* **Requirement**
Give the lines below again exactly, starting with the line that holds "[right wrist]" and going on through the line that holds "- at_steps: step".

* **Supplied material**
--------
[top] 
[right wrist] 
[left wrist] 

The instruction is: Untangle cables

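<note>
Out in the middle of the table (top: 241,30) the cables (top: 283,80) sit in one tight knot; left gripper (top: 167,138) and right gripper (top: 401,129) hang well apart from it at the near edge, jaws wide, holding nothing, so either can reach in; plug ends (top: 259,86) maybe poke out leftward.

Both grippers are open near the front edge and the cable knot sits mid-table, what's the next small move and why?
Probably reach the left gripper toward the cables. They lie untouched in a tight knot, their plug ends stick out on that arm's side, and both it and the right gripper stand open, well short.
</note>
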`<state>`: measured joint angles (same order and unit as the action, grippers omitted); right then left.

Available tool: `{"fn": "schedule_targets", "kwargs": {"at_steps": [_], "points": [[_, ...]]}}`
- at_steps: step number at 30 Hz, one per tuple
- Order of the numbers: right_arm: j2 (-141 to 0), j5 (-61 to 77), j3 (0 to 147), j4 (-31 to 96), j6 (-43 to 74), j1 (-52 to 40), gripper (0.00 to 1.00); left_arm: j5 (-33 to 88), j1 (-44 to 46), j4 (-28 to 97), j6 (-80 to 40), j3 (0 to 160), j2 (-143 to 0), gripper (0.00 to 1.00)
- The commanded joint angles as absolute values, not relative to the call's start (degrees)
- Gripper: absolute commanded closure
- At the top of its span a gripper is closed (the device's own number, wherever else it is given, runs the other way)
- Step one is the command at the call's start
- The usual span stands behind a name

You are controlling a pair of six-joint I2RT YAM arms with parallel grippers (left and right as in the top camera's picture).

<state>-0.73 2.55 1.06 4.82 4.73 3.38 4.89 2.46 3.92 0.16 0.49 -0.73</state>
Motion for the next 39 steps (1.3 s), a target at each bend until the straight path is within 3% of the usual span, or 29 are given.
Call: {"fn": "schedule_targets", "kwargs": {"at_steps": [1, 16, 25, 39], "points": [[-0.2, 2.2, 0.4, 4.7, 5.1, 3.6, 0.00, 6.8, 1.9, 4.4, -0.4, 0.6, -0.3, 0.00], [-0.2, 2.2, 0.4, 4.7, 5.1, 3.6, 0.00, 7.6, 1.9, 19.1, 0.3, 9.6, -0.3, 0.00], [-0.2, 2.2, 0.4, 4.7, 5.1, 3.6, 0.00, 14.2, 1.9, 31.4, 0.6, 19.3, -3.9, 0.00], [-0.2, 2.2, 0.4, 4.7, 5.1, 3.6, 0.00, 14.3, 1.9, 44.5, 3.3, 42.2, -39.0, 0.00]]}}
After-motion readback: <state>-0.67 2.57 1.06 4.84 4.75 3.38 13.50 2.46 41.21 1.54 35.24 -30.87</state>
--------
* **Solution**
[right wrist] 
[left wrist] 

The instruction is: Untangle cables

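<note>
Out in the middle of the table (top: 241,30) the cables (top: 283,80) sit in one tight knot; left gripper (top: 167,138) and right gripper (top: 401,129) hang well apart from it at the near edge, jaws wide, holding nothing, so either can reach in; plug ends (top: 259,86) maybe poke out leftward.

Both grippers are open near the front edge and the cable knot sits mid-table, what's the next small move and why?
Probably reach the left gripper toward the cables. They lie untouched in a tight knot, their plug ends stick out on that arm's side, and both it and the right gripper stand open, well short.
</note>
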`<state>`: measured joint angles (same order and unit as the action, grippers omitted); right then left.

Available tool: `{"fn": "schedule_targets", "kwargs": {"at_steps": [_], "points": [[_, ...]]}}`
- at_steps: step number at 30 Hz, one per tuple

No additional answer text is required.